"When I was younger, so much younger than today"
così cantavano i favolosi quattro di Liverpool.
Quando ero molto più giovane di adesso,
io ero anche più chiuso e triste.
Uno sterminato magazzino d'amore
sopravviveva a stenti dentro il mio animo.
Per tanti anni ho rinunciato
alla felicità che era alla mia portata.
Ero da un'altra parte.
Ero nel covo infinito in cui
la miseria, gli spigoli, pentimenti
si condensavano e zampillavano lucidi
e rumoreggiavano fra le bucce rosicchiate
nel sangue e nel sudore
negli intestini amari, cupi, acquattati e freddi.

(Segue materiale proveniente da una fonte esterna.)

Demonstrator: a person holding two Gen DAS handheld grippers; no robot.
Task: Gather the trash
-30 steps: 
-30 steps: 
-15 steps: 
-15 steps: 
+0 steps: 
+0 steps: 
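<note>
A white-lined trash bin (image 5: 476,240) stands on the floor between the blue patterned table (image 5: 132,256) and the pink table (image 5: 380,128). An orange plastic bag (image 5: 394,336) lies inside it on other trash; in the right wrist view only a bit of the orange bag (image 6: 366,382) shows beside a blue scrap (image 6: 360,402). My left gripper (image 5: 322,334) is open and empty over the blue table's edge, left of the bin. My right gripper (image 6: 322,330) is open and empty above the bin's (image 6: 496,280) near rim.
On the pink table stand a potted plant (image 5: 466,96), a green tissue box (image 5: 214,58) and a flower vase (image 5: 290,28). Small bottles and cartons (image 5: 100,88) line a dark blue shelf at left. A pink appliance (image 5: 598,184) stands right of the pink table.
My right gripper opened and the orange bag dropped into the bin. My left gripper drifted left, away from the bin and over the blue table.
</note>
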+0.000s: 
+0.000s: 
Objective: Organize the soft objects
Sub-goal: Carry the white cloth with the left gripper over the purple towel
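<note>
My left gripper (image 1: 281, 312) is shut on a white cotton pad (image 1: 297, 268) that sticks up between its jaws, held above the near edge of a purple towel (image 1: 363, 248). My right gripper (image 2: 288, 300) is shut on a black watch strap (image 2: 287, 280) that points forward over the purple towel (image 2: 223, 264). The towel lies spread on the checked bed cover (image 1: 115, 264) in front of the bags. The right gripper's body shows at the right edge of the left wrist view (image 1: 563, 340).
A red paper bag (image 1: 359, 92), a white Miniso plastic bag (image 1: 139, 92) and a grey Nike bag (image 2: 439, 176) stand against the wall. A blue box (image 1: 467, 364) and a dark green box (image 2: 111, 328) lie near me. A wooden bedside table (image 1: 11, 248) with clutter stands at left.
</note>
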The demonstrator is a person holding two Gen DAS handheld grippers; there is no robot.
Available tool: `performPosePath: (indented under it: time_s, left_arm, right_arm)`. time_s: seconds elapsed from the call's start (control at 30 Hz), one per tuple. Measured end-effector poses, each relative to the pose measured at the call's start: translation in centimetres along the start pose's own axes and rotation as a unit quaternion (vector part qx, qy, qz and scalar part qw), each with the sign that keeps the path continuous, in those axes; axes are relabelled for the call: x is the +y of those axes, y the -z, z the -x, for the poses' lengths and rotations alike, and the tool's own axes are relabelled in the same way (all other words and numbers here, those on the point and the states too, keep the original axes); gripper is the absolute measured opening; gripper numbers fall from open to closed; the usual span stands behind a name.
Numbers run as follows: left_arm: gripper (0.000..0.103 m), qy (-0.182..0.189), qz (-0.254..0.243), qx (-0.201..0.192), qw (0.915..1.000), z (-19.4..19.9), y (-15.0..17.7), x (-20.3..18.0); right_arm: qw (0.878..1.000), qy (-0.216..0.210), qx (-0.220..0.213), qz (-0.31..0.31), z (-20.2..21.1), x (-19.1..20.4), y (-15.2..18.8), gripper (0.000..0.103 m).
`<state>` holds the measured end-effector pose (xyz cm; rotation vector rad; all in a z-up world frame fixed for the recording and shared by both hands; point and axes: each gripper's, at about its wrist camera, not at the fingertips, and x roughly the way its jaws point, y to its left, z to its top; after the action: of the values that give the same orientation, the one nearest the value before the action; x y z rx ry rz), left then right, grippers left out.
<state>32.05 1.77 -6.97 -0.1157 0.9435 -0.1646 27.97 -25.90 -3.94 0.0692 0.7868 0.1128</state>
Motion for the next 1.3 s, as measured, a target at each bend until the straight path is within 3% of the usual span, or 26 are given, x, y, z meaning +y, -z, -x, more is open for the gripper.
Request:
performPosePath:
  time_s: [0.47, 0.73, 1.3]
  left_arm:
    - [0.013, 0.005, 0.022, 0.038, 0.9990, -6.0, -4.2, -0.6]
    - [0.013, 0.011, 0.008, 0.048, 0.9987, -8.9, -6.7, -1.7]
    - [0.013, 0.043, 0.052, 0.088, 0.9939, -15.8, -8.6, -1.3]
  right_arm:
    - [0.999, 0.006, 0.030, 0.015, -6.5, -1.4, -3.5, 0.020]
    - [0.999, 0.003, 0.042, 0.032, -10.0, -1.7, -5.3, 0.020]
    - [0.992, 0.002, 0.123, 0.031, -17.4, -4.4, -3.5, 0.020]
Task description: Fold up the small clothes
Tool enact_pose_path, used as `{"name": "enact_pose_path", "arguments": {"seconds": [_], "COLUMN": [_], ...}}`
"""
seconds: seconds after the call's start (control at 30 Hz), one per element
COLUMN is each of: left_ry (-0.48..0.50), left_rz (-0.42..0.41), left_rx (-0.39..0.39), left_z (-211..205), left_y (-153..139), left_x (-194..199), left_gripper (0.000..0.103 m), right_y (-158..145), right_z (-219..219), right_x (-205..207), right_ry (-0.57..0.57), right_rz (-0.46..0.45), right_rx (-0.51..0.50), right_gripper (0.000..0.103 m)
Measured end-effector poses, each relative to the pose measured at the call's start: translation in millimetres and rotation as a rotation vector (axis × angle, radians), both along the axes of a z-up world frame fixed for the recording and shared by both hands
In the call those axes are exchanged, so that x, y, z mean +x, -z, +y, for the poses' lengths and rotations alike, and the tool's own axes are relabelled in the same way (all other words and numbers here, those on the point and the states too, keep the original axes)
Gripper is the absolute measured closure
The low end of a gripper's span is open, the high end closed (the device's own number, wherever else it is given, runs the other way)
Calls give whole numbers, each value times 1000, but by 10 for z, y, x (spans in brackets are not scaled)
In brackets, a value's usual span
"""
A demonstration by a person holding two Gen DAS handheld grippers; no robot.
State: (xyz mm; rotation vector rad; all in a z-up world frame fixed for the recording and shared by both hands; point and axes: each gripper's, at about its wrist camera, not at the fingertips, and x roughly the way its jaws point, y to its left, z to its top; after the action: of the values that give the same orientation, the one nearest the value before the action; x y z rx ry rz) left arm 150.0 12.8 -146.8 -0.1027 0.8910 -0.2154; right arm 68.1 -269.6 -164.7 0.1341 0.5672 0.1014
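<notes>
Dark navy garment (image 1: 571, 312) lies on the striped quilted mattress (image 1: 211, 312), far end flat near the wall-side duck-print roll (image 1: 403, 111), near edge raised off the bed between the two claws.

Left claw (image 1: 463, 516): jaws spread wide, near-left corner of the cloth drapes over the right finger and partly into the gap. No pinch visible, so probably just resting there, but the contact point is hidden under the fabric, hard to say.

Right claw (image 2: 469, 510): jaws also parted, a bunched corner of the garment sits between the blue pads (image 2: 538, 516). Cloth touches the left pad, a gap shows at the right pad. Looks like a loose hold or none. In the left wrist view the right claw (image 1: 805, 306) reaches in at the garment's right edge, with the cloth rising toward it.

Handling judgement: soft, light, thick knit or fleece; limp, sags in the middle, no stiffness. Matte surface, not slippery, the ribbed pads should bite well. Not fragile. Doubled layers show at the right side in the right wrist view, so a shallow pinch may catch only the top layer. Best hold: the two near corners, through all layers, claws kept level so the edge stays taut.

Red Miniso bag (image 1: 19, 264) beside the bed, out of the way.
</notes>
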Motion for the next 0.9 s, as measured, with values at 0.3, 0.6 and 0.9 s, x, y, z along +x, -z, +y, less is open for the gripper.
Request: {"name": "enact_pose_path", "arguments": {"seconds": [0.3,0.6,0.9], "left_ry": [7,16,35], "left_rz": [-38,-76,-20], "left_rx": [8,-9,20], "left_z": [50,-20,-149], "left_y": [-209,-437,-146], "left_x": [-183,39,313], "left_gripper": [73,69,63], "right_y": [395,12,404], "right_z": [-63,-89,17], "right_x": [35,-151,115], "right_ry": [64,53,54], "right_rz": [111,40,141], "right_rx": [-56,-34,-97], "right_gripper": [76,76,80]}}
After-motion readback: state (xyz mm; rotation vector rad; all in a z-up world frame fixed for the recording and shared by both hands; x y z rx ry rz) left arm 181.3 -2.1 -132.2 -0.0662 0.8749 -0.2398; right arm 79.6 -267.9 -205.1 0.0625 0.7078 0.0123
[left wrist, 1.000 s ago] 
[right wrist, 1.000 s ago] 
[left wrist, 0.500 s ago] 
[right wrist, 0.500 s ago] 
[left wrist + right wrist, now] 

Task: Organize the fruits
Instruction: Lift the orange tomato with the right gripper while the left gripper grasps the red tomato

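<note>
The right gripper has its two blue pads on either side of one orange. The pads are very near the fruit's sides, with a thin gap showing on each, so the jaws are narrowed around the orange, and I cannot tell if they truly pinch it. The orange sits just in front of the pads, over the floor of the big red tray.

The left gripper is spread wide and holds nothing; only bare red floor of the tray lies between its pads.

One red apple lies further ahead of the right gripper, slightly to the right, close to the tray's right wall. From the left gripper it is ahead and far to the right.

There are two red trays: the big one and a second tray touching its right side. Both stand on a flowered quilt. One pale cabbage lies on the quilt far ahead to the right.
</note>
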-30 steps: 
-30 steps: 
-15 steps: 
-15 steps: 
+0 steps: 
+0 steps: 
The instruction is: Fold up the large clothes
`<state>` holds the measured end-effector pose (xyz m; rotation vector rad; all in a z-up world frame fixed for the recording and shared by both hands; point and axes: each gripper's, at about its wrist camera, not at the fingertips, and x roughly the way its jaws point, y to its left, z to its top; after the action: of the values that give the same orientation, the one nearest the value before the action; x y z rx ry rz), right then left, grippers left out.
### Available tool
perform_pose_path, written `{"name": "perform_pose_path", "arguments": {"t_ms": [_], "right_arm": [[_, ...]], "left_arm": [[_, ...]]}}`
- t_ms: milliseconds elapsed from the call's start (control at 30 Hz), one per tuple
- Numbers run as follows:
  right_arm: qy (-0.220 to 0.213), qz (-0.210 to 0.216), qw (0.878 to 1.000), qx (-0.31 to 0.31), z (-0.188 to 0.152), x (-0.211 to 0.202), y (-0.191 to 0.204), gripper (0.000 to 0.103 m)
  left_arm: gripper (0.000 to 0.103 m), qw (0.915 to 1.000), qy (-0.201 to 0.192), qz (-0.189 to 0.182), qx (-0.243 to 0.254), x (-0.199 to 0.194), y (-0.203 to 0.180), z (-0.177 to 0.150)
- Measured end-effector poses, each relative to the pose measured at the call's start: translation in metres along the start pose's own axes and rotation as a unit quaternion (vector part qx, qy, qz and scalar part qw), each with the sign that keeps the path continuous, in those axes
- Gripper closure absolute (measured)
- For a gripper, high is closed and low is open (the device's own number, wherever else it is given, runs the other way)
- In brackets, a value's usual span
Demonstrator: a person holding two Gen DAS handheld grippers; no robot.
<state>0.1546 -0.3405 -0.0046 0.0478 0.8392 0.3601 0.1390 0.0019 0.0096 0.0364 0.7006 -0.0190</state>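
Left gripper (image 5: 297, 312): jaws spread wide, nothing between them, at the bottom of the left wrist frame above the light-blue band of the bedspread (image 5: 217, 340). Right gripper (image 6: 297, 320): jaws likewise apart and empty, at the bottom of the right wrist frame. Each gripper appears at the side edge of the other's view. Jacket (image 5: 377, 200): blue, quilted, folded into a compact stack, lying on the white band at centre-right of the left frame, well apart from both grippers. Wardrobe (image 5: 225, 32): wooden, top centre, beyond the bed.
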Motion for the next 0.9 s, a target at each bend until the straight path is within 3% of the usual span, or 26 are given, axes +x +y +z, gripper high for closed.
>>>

Si sollevavano a nugoli lingue salate,
le incalzanti tonache del catechismo e dell'acqua santa
e succhiavano l'irripetibile silenzio
appiccicato ai muri,
un dramma troppo stupido per essere osceno.
E il pertugio per arrivarci è sempre aperto.
Tutti abbiamo un angolo della paura, della vergogna,
del rifugio, della timidezza, del dolore, della colpa,
dell'egoismo, della solitudine, dell'infelicità.
Basta starci il minor tempo possibile,
se e quando succede di aprire gli occhi e di trovarsi lì dentro.
Basta soprattutto saperne uscire
con la vena d'amore sempre abbondante e fluente.
Lo so che una vita non basta
per provare tutte le emozioni e tutta la felicità possibili.
Ma ci proviamo,
ci dobbiamo provare,
è il nostro undicesimo comandamento.